■ **WHAT IS REQUIRED**: Lines from the start of the data through the line containing "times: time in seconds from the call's" must be given again exactly. Leave the others out.

Segment Start: GIVEN DATA

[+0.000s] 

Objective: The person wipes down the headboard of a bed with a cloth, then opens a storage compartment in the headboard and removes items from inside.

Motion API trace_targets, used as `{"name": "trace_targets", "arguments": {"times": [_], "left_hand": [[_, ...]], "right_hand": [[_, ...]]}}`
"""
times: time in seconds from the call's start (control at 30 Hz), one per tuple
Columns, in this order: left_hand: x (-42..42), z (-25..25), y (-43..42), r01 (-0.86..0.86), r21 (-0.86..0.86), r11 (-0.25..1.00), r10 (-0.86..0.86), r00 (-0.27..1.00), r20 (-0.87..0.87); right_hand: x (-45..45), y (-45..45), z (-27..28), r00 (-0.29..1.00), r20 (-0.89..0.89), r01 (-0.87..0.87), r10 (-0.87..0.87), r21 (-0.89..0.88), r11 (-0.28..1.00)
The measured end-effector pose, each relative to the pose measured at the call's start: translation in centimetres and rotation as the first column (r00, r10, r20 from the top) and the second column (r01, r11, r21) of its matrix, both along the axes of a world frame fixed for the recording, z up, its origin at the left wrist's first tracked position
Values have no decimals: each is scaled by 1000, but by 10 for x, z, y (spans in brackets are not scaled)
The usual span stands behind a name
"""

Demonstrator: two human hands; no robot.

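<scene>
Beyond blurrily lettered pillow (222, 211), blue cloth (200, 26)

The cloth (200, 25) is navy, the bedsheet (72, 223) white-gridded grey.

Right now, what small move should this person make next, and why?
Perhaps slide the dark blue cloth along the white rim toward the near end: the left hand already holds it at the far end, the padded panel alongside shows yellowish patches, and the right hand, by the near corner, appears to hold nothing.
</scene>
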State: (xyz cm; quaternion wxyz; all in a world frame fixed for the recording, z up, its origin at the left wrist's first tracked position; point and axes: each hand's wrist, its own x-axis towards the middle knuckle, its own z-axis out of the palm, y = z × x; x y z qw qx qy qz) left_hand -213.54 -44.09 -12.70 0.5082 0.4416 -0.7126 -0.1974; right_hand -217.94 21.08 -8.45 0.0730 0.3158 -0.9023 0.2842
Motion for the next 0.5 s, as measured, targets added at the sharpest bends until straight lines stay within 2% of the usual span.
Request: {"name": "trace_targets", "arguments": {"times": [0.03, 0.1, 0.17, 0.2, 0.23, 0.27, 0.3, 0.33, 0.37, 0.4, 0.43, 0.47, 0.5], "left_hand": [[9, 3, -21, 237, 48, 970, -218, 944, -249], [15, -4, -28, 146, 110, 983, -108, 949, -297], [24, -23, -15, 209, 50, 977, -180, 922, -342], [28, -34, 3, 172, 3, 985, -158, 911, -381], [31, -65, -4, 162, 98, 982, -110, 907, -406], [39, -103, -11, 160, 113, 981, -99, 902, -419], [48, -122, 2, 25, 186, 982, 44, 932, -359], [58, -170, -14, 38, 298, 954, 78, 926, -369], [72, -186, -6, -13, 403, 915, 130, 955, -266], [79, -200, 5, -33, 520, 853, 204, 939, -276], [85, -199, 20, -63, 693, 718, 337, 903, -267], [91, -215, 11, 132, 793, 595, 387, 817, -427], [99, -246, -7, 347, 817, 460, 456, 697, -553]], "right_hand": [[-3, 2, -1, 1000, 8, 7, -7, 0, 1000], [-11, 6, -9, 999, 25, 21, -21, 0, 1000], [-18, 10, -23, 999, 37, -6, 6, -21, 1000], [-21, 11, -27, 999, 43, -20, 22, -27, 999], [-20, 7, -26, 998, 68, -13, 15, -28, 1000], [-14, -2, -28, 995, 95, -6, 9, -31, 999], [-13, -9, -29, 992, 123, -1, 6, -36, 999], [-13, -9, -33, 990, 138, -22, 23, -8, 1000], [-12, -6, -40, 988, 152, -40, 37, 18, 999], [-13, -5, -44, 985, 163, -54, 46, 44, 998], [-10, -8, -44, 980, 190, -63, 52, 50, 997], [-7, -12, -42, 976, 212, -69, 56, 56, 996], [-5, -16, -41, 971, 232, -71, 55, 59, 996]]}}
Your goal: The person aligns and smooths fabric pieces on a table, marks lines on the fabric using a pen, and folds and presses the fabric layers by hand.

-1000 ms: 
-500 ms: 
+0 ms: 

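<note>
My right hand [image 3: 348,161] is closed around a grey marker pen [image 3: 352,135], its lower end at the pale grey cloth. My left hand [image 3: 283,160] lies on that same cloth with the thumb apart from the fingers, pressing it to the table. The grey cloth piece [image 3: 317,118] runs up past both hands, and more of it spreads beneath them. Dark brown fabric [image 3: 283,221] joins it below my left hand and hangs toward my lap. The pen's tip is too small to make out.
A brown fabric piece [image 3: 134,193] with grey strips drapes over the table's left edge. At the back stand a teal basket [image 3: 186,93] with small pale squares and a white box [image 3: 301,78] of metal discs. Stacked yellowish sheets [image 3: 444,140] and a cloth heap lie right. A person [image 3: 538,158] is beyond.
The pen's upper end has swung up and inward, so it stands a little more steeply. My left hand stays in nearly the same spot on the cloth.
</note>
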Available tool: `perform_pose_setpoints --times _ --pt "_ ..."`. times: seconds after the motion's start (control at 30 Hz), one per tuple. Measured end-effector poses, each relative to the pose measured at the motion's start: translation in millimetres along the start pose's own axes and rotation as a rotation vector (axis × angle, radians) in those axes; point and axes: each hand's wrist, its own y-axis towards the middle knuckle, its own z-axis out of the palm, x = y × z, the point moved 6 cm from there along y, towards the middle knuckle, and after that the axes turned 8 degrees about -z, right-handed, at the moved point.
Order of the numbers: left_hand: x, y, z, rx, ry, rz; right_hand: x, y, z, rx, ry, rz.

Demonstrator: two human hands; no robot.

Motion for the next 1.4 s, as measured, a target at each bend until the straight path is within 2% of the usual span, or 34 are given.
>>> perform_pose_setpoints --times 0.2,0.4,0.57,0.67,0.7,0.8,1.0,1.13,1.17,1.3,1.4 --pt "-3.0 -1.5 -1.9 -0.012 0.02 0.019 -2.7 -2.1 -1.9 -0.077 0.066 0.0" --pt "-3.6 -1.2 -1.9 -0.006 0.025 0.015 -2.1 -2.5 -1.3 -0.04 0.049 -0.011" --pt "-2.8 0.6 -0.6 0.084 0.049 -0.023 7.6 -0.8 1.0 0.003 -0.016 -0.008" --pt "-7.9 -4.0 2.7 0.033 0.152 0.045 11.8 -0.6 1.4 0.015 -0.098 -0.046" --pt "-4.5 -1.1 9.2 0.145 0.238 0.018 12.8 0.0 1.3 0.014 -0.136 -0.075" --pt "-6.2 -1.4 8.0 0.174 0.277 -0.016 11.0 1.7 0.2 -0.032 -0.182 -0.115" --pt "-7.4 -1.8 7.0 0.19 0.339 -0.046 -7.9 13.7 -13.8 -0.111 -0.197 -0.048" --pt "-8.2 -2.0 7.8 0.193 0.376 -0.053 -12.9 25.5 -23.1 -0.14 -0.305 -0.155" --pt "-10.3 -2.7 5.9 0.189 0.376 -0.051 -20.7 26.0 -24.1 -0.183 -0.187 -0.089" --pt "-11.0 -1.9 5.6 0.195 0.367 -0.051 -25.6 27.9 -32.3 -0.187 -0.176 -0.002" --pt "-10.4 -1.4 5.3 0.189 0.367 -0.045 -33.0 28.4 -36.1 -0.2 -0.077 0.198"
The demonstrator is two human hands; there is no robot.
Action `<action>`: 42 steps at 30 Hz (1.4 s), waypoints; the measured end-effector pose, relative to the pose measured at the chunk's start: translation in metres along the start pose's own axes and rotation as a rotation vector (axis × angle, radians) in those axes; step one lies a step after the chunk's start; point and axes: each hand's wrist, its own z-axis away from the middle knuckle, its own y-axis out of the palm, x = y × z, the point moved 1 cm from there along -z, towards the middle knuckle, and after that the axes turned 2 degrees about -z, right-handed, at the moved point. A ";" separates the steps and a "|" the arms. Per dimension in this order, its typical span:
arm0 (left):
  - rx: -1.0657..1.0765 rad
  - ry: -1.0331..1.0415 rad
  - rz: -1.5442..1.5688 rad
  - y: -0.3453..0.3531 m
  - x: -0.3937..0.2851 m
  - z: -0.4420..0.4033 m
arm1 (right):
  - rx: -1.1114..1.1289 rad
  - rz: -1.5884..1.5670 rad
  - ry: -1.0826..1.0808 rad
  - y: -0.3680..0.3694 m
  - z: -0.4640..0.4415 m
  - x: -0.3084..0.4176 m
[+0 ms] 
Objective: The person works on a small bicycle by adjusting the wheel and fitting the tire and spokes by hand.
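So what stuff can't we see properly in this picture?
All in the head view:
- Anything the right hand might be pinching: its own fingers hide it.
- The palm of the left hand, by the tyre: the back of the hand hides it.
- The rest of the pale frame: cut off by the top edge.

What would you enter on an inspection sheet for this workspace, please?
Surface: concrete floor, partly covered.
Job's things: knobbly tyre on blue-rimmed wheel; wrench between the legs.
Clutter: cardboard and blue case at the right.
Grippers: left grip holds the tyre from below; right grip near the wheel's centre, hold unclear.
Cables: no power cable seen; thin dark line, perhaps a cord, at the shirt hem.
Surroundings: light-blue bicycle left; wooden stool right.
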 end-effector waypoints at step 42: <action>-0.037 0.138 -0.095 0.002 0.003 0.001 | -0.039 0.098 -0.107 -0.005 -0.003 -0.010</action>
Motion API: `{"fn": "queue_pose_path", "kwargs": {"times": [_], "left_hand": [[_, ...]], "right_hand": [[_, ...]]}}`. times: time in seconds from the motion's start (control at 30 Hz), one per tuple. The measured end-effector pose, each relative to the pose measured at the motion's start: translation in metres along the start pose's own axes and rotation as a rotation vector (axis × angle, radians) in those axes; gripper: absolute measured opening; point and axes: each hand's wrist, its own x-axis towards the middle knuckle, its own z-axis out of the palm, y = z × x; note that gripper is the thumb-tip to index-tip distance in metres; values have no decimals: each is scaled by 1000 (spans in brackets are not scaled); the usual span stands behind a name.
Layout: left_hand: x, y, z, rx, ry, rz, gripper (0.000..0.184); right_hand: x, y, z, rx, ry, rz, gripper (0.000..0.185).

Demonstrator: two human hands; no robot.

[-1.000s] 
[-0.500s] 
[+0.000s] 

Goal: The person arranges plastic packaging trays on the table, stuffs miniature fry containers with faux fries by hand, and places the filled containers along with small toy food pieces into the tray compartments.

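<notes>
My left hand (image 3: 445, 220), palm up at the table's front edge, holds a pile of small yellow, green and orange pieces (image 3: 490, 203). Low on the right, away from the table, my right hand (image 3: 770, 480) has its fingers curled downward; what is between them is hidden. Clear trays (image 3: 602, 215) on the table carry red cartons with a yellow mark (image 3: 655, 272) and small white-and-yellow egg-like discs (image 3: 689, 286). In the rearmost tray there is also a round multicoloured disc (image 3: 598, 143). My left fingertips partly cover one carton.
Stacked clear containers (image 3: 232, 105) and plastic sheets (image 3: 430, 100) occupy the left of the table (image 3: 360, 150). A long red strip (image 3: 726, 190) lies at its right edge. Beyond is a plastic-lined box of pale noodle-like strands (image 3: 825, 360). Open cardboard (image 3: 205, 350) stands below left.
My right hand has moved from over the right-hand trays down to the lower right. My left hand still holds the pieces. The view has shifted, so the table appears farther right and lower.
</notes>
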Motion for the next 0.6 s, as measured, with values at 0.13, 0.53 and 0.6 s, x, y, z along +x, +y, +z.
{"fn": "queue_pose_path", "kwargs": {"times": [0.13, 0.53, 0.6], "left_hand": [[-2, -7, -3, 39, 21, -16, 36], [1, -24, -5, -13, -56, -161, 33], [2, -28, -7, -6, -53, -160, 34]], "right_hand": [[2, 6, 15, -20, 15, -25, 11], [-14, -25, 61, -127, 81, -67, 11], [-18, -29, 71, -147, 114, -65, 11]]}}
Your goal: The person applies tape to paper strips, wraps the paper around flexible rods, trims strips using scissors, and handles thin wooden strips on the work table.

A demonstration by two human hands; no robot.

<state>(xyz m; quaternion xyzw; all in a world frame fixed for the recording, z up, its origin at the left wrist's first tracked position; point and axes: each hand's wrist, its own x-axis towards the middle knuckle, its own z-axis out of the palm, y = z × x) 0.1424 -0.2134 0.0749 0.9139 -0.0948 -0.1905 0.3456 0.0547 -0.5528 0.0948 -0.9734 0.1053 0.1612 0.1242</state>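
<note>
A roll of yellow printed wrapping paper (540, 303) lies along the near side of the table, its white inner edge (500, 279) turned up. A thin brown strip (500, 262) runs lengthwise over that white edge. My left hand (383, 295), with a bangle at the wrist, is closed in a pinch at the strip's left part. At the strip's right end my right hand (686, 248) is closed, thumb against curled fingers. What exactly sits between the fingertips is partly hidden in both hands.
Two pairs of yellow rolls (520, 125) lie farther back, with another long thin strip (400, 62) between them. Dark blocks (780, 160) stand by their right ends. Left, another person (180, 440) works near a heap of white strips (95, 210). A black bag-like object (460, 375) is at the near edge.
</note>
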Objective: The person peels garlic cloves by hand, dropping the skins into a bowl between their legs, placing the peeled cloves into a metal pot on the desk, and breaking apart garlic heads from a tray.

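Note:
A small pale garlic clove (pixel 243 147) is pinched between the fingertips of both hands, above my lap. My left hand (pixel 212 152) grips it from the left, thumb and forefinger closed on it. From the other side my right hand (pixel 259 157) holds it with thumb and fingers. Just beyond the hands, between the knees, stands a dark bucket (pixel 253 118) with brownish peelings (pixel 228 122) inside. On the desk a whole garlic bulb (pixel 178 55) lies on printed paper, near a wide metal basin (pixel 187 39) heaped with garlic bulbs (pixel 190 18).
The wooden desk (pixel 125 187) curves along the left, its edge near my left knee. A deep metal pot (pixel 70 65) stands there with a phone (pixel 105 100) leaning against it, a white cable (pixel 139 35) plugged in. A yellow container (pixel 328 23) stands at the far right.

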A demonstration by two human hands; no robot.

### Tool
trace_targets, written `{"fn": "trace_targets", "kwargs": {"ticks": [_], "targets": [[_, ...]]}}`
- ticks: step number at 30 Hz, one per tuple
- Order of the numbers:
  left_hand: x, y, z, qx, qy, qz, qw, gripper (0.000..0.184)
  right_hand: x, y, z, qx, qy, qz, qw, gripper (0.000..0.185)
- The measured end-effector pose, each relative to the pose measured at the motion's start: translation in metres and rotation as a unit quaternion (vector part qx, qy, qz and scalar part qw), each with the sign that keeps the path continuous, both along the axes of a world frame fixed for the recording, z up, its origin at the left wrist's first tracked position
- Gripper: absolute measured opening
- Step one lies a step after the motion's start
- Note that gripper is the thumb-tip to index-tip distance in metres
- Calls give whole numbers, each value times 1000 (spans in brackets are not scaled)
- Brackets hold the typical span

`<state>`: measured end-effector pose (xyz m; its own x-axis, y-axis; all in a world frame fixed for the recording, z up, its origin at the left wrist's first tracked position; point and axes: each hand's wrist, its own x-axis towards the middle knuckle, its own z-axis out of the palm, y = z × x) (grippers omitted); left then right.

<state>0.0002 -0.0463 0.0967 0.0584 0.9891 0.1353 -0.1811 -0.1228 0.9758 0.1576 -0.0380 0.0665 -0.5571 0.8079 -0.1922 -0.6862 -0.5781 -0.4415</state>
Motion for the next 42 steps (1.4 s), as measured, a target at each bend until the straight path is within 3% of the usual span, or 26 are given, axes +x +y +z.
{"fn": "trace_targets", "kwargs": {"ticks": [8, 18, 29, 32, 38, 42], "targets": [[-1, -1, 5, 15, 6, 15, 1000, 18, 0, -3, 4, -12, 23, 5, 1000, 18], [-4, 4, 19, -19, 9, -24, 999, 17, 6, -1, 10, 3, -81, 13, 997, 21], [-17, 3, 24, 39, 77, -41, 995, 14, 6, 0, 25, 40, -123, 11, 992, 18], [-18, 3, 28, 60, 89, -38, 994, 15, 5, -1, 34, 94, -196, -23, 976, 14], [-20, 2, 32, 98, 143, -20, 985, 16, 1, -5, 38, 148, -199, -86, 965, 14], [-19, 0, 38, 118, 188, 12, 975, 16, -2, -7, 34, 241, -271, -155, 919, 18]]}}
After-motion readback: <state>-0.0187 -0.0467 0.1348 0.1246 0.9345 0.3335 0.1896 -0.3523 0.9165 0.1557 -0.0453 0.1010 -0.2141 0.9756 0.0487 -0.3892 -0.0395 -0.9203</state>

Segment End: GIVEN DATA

■ **EXPECTED ANSWER**:
[+0.000s] 

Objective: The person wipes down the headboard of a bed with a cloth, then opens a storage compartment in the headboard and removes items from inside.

Motion API trace_targets, used as `{"name": "trace_targets", "arguments": {"times": [_], "left_hand": [[_, ...]], "right_hand": [[_, ...]]}}`
"""
times: time in seconds from the call's start (control at 30 Hz), one per tuple

What appears above is the complete answer to the exercise.